What is expected: Print each line below verbatim, skipping every picture.

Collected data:
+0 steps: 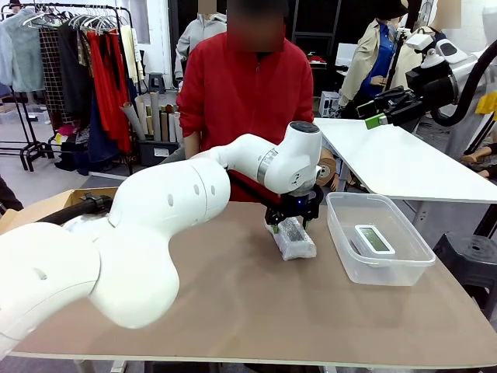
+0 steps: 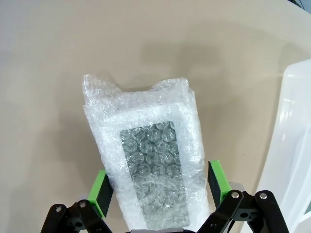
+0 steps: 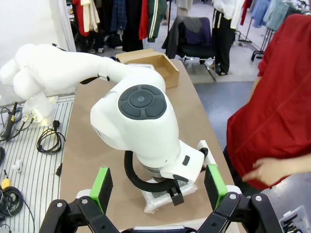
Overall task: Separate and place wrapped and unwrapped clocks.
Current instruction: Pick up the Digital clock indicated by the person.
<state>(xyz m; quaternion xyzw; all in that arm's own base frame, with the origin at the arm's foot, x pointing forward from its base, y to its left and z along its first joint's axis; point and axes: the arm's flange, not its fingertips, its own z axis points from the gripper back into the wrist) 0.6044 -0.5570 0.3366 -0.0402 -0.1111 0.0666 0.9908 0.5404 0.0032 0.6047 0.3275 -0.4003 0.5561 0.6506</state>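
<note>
the wrapped clock point(image 2: 150, 170) sits in crinkly, glossy bubble wrap. the table point(image 2: 58, 58) is matt, smooth tan. the bin point(image 1: 379, 268) is clear plastic; the bare clock point(image 1: 374, 239) smooth white plastic.

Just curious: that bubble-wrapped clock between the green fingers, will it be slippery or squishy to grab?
The bubble-wrapped clock probably gives a little first, since its wrap is puffy. The loose wrap may slide over the hard body inside. Lying flat on the table, it seems unlikely to roll.
</note>
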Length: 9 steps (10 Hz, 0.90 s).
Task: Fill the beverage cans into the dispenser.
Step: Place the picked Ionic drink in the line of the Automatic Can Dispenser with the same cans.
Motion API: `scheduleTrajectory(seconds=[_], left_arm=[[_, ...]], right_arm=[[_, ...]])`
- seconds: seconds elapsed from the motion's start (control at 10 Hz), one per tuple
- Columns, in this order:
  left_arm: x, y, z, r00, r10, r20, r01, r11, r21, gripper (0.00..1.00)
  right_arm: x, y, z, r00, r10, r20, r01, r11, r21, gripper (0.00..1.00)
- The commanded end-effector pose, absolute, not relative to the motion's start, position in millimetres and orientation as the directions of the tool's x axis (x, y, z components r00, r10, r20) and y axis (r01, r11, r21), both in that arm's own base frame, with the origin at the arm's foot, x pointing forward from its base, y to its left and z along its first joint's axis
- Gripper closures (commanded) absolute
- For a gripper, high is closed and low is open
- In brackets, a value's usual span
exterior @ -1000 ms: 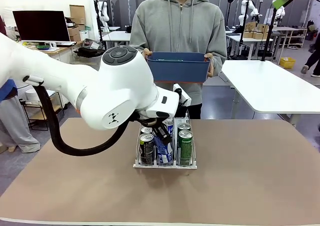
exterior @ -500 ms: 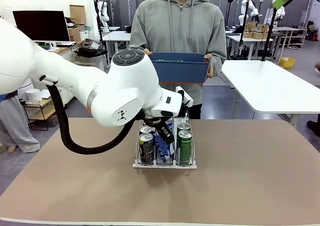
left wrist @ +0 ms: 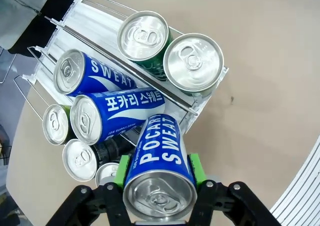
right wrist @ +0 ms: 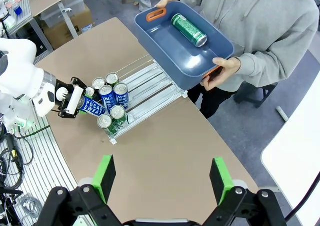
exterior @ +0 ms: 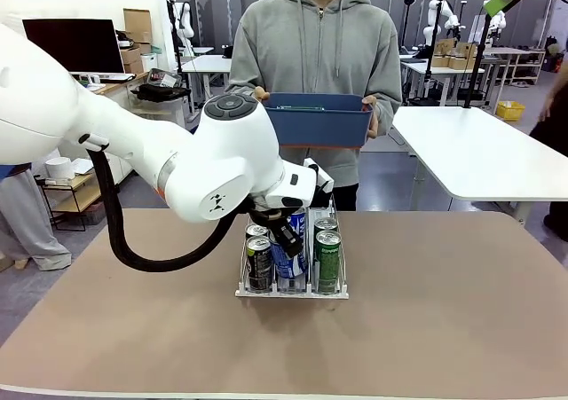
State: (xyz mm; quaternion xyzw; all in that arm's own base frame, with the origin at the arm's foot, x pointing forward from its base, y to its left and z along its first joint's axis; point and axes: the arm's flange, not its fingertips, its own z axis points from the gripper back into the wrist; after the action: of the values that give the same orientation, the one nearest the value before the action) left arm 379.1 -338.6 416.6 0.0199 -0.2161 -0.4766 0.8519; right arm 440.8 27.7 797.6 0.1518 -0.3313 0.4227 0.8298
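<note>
Hanging high above the table (exterior: 444, 329), well apart from everything on it, the right gripper (right wrist: 162, 178) stands wide with nothing between its pads.

Lower down, the left gripper (left wrist: 159, 172) is clamped on a blue-and-white can (left wrist: 157, 146). Its green pads (left wrist: 123, 170) press on either side of the can just below the silver top. The can is tilted, with its lower end pointing down at the near end of the rack (exterior: 248, 292), by the middle lane. Whether it already touches the wires I cannot tell.

The rack sits about mid-table, its lanes running near to far. Its cans are all bunched at the near end, behind the low lip. Three black-and-grey cans (exterior: 260, 262) stand in the left lane and two blue cans (left wrist: 117, 110) in the middle lane. Two green cans (exterior: 328, 256) stand in the right lane, one right behind the other.

Beyond the rack's far end, a person (exterior: 319, 45) in a grey hooded top stands at the table's far side, holding a blue bin (right wrist: 165, 48) in both hands (right wrist: 226, 68). One green can (right wrist: 189, 29) lies on its side in the bin.
</note>
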Motion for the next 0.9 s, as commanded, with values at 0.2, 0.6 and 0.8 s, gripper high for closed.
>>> scheduleTrajectory(seconds=[0.2,0.6,0.8], left_arm=[[406.0,-336.7,405.7,0.483,-0.803,0.349,0.767,0.581,0.273,0.43],[409.1,-343.4,402.0,0.549,-0.777,0.309,0.757,0.618,0.21,0.43],[395.4,-343.8,398.2,0.491,-0.805,0.332,0.794,0.57,0.209,0.43]], right_arm=[[439.4,27.8,796.9,0.433,0.593,0.679,-0.799,0.601,-0.015,0.0],[439.4,27.8,796.9,0.433,0.593,0.679,-0.799,0.601,-0.015,0.0],[439.4,27.8,796.9,0.433,0.593,0.679,-0.799,0.601,-0.015,0.0]])
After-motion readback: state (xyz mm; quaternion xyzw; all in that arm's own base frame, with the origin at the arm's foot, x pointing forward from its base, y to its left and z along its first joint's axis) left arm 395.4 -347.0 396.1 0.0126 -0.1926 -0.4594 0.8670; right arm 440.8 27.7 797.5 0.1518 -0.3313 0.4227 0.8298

Answer for this exercise:
+0 steps: 
+0 steps: 
+0 steps: 
Overall task: Separate and place wrapped and unwrapped clocks.
Current instruction: Pick up the Digital clock indicated by the person.
<state>(xyz m; quaternion xyzw; all in that arm's own base frame, with the origin at the arm's foot, x pointing forward from its base, y to its left and z along its first joint's axis; point and axes: the arm's flange, not its fingertips, its own z axis points from the gripper back into the wrist) 0.6044 -0.5570 0.3366 -0.0402 -0.1111 0.0666 0.9908 0.5404 0.0032 0.6047 0.3275 -0.4003 0.5561 0.6506</state>
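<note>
the wrapped clock point(image 2: 150, 170) sits in crinkly, glossy bubble wrap. the table point(image 2: 58, 58) is matt, smooth tan. the bin point(image 1: 379, 268) is clear plastic; the bare clock point(image 1: 374, 239) smooth white plastic.

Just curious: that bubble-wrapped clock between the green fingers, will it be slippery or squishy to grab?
The bubble-wrapped clock probably gives a little first, since its wrap is puffy. The loose wrap may slide over the hard body inside. Lying flat on the table, it seems unlikely to roll.
</note>
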Length: 9 steps (10 Hz, 0.90 s).
Task: Fill the beverage cans into the dispenser.
Step: Place the picked Ionic drink in the line of the Automatic Can Dispenser with the same cans.
Motion API: `scheduleTrajectory(seconds=[_], left_arm=[[_, ...]], right_arm=[[_, ...]])`
- seconds: seconds elapsed from the motion's start (control at 10 Hz), one per tuple
- Columns, in this order:
  left_arm: x, y, z, r00, r10, r20, r01, r11, r21, gripper (0.00..1.00)
  right_arm: x, y, z, r00, r10, r20, r01, r11, r21, gripper (0.00..1.00)
- The commanded end-effector pose, absolute, not relative to the motion's start, position in millimetres and orientation as the directions of the tool's x axis (x, y, z components r00, r10, r20) and y axis (r01, r11, r21), both in that arm's own base frame, with the origin at the arm's foot, x pointing forward from its base, y to its left and z along its first joint's axis
- Gripper closures (commanded) absolute
- For a gripper, high is closed and low is open
- In brackets, a value's usual span
exterior @ -1000 ms: 
exterior @ -500 ms: 
left wrist @ +0 ms: 
right wrist @ +0 ms: 
exterior @ +0 ms: 
State: (xyz mm; quaternion xyzw; all in that arm's own base frame, with the origin at the arm's foot, x pointing forward from its base, y to its left and z along its first joint's axis; point and axes: the arm's flange, not its fingertips, its own z axis points from the gripper back into the wrist; after the action: of the values that give the same orientation, the one nearest the value before the action) left arm 379.1 -338.6 416.6 0.0199 -0.2161 -0.4766 0.8519; right arm 440.8 27.7 797.6 0.1518 -0.3313 0.4227 0.8298
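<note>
Hanging high above the table (exterior: 444, 329), well apart from everything on it, the right gripper (right wrist: 162, 178) stands wide with nothing between its pads.

Lower down, the left gripper (left wrist: 159, 172) is clamped on a blue-and-white can (left wrist: 157, 146). Its green pads (left wrist: 123, 170) press on either side of the can just below the silver top. The can is tilted, with its lower end pointing down at the near end of the rack (exterior: 248, 292), by the middle lane. Whether it already touches the wires I cannot tell.

The rack sits about mid-table, its lanes running near to far. Its cans are all bunched at the near end, behind the low lip. Three black-and-grey cans (exterior: 260, 262) stand in the left lane and two blue cans (left wrist: 117, 110) in the middle lane. Two green cans (exterior: 328, 256) stand in the right lane, one right behind the other.

Beyond the rack's far end, a person (exterior: 319, 45) in a grey hooded top stands at the table's far side, holding a blue bin (right wrist: 165, 48) in both hands (right wrist: 226, 68). One green can (right wrist: 189, 29) lies on its side in the bin.
</note>
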Motion for the next 0.9 s, as commanded, with values at 0.2, 0.6 and 0.8 s, gripper high for closed.
>>> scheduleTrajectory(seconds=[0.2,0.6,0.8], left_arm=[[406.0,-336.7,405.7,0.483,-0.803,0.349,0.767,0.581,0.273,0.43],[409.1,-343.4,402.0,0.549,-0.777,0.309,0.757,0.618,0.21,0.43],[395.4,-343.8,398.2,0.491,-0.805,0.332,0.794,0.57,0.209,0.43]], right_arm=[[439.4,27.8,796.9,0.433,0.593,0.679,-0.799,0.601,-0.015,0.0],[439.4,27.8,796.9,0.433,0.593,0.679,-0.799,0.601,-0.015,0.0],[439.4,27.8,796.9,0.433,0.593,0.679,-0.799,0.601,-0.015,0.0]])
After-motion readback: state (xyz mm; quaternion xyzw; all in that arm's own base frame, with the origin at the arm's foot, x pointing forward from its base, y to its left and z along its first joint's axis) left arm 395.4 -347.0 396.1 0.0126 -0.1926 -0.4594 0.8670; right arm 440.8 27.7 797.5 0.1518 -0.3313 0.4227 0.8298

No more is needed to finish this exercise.